PROBLEM DETAILS –
When you reach the line containing "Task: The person", include it and stop; until then, return each line of the material exactly, starting with the first.

DATASET EXCERPT –
-.-.-

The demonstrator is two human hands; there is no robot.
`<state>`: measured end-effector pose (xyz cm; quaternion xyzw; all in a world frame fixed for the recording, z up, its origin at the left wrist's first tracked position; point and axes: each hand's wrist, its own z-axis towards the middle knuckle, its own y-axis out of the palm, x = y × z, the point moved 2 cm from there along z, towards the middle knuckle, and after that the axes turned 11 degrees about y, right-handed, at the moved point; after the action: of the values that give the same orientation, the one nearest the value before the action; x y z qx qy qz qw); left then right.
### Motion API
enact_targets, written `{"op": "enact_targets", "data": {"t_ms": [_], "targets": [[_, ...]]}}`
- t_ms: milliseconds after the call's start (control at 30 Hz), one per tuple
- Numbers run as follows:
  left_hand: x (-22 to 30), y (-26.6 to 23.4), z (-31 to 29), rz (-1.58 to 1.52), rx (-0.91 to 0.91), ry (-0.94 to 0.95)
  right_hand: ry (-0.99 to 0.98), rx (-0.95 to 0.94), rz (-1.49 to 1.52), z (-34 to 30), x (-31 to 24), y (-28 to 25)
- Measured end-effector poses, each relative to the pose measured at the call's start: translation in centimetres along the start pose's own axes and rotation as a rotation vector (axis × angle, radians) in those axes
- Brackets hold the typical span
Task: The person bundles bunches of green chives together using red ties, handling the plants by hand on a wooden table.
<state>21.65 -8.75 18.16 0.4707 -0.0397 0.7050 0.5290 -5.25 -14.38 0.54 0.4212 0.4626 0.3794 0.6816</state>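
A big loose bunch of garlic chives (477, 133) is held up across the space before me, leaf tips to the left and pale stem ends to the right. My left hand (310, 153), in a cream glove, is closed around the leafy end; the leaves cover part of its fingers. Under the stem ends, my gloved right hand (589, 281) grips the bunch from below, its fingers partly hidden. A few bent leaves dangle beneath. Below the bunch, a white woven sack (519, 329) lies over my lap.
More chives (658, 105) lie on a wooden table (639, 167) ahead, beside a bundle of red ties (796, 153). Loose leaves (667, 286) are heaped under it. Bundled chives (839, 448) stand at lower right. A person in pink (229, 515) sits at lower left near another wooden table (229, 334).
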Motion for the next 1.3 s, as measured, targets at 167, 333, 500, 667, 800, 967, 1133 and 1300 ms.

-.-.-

EXPECTED OUTPUT –
The demonstrator is two human hands; there is no robot.
`<state>`: measured end-effector pose (xyz cm; quaternion xyzw; all in a world frame fixed for the recording, z up, its origin at the left wrist's first tracked position; point and axes: each hand's wrist, its own z-axis towards the middle knuckle, its own y-axis out of the palm, x = y × z, the point moved 2 cm from there along z, towards the middle knuckle, and after that the axes turned 11 degrees about y, right-handed, at the moved point; after the action: of the values that give the same orientation, the one nearest the value before the action; x y z qx qy qz qw); left then right.
### Motion API
enact_targets, written `{"op": "enact_targets", "data": {"t_ms": [_], "targets": [[_, ...]]}}`
- t_ms: milliseconds after the call's start (control at 30 Hz), one per tuple
- Numbers run as follows:
  left_hand: x (-22 to 30), y (-26.6 to 23.4), z (-31 to 29), rz (-1.58 to 1.52), rx (-0.91 to 0.91), ry (-0.94 to 0.95)
  right_hand: ry (-0.99 to 0.98), rx (-0.95 to 0.94), rz (-1.49 to 1.52), z (-34 to 30), x (-31 to 24), y (-28 to 25)
- Measured end-effector poses, each relative to the pose measured at the call's start: translation in centimetres along the start pose's own axes and rotation as a rotation vector (axis × angle, radians) in those axes
- Brackets hold the typical span
Task: The person bundles bunches of green chives together using red ties, handling the plants by hand on a wooden table.

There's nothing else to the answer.